DIRECTIONS FOR THIS TASK
What lines below hold the string "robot"? Copy them all.

EXTRACTED INFORMATION
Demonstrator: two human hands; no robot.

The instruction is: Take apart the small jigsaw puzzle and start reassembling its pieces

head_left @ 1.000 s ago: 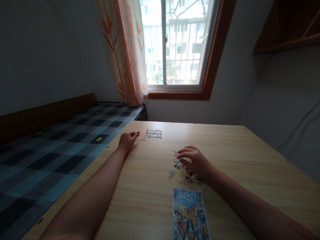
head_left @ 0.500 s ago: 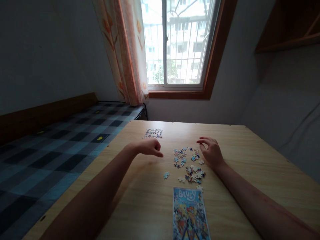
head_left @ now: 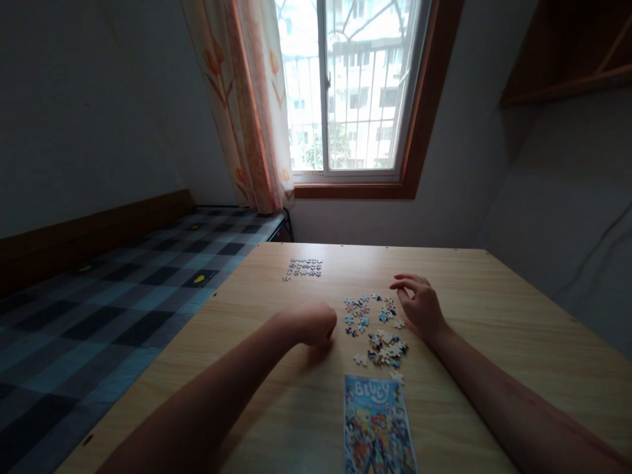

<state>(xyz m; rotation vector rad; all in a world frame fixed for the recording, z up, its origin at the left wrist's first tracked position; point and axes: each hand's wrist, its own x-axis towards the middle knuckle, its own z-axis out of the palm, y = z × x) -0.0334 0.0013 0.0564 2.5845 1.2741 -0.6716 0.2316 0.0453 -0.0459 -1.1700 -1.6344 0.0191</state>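
Note:
A heap of small loose jigsaw pieces [head_left: 376, 327] lies in the middle of a light wooden table [head_left: 498, 309]. My left hand [head_left: 310, 324] rests just left of the heap, its fingers curled down onto the tabletop; what is under them is hidden. To the right of the pieces, my right hand [head_left: 419, 304] lies on its side with fingers loosely apart and holds nothing. A small joined patch of pieces [head_left: 303, 268] sits further back on the left. A colourful picture card [head_left: 378, 424] lies near the front edge.
A bed with a blue and black checked cover [head_left: 123, 296] runs along the table's left side. Behind the table are a window [head_left: 348, 85] and a patterned curtain [head_left: 247, 99]. A wooden shelf [head_left: 567, 59] hangs at the upper right.
My left hand came back from the joined patch to the left of the heap and closed where a single loose piece lay. My right hand shifted from over the heap to its right side.

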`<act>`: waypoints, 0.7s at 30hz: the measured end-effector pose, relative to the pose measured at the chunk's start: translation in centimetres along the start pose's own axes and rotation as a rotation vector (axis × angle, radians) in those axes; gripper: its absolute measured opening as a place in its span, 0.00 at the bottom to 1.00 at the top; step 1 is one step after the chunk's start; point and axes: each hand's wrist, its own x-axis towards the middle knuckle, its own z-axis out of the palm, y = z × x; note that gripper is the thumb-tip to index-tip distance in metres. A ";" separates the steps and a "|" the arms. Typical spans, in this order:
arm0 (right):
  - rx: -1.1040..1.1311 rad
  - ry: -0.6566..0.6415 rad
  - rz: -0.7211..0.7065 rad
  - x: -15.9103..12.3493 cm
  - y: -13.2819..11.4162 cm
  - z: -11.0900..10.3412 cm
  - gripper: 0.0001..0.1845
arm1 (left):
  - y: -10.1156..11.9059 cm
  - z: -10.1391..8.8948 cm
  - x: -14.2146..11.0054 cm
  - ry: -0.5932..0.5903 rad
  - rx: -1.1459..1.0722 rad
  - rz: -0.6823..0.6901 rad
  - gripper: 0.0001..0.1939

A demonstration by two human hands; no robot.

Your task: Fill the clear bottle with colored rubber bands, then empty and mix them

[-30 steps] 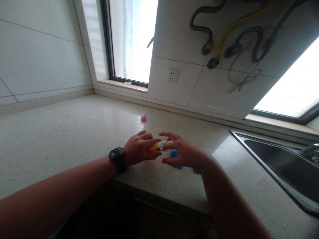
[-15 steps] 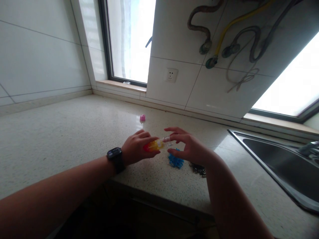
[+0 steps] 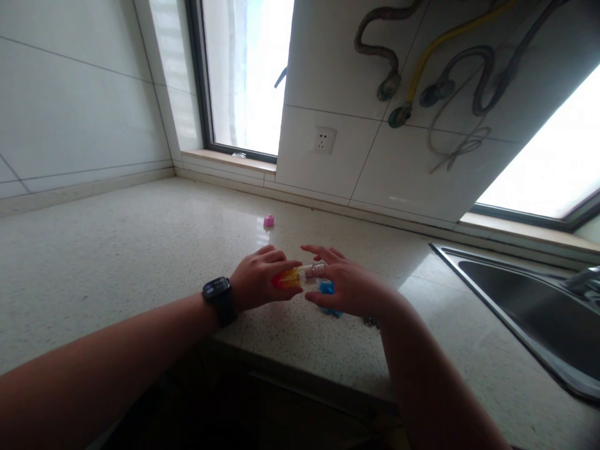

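Note:
My left hand (image 3: 262, 278), with a dark watch (image 3: 217, 288) on its wrist, is closed round a small clear bottle (image 3: 291, 277) with red and yellow in it. The bottle lies tilted on its side above the counter, its clear end pointing right. At that end is my right hand (image 3: 349, 281), its fingers spread and its thumb apart below; one finger seems to touch or enter the clear end. Under the right hand sits a pile of small blue pieces (image 3: 332, 306), partly hidden. A few dark metal bits (image 3: 372, 322) show beside the right wrist, mostly covered.
A small pink cap-like piece (image 3: 269, 220) stands farther back on the speckled counter (image 3: 117, 250). To the right is a metal sink (image 3: 515, 312) with a tap. Hoses and a socket (image 3: 323, 140) are on the tiled wall behind.
My right hand has shifted slightly left and lower, covering more of the blue pieces and the dark metal bits. The left hand keeps its hold on the bottle.

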 end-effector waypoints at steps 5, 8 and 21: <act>0.087 0.076 0.008 -0.4 0.2 -0.8 0.16 | 0.2 -0.1 0.1 0.007 -0.022 -0.039 0.23; 0.118 0.153 0.013 -0.6 0.3 -1.1 0.14 | 0.2 -0.1 0.2 0.027 -0.034 -0.065 0.22; 0.023 -0.010 -0.014 0.2 -0.5 0.4 0.19 | 0.1 0.0 0.0 -0.012 -0.017 -0.002 0.24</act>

OUTPUT OF THE EXERCISE
Demonstrator: two human hands; no robot.
A demonstration by two human hands; no robot.

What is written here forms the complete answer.